# Aim of the exercise:
Reproduce exactly the lines below, from the first through the one containing "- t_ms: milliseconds", and nothing more.

# Given information:

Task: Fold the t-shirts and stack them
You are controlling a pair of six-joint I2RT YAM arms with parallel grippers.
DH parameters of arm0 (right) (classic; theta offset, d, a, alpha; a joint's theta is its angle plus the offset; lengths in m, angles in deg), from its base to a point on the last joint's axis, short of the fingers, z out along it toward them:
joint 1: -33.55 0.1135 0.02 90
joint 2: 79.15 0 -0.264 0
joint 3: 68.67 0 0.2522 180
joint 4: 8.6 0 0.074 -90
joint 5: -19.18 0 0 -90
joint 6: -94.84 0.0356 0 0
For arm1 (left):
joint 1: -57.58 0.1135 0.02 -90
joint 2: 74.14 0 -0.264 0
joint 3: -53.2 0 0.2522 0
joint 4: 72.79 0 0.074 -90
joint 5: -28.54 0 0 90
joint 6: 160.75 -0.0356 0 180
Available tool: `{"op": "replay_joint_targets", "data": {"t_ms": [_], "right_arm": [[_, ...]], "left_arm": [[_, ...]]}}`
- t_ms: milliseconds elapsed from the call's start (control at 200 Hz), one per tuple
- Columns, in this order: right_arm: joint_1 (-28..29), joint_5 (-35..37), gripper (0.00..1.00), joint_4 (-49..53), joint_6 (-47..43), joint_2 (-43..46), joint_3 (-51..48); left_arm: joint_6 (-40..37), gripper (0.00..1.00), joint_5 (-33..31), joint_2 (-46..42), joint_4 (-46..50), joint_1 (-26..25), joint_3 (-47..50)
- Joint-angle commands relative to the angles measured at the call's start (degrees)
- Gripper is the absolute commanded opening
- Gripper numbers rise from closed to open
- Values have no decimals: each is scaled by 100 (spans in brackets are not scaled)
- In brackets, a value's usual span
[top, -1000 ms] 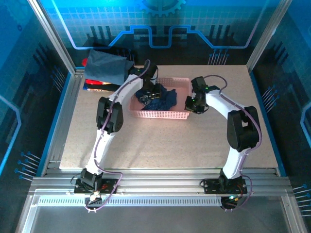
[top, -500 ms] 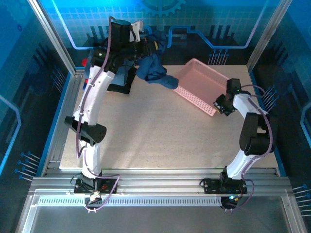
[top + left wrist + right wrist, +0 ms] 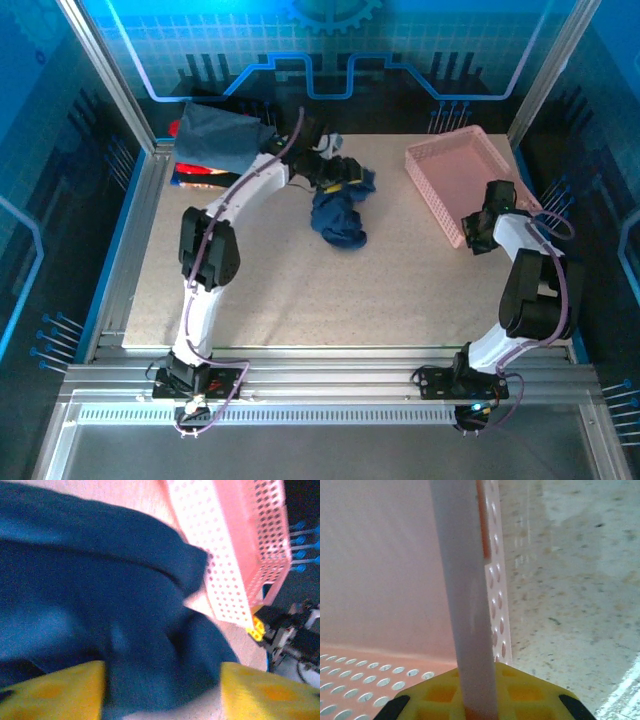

# Exercise solution:
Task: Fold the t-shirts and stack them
You are controlling a pair of six-joint I2RT YAM arms with parallel grippers.
DH parameters of arm0 (right) (classic; theta offset, d, a, alpha; a joint's theta is its angle plus the offset; lengths in m, angles in deg), from its base to a point on the last joint's axis, short of the fingers, z out along it toward them:
joint 1: -33.55 0.1135 0.02 90
joint 2: 79.15 0 -0.264 0
joint 3: 68.67 0 0.2522 180
joint 4: 8.6 0 0.074 -90
joint 5: -19.18 0 0 -90
joint 6: -94.84 0.0356 0 0
For arm1 (left):
joint 1: -57.58 0.1135 0.02 -90
joint 2: 74.14 0 -0.264 0
joint 3: -53.2 0 0.2522 0
joint 4: 72.79 0 0.074 -90
joint 5: -28.54 0 0 90
joint 6: 160.75 -0.0356 0 180
Available tool: `{"op": "replay_joint_targets", "data": {"t_ms": [_], "right_arm": [[_, ...]], "left_arm": [[_, ...]]}}`
- t_ms: milliseconds elapsed from the call's start (control at 200 Hz), one per tuple

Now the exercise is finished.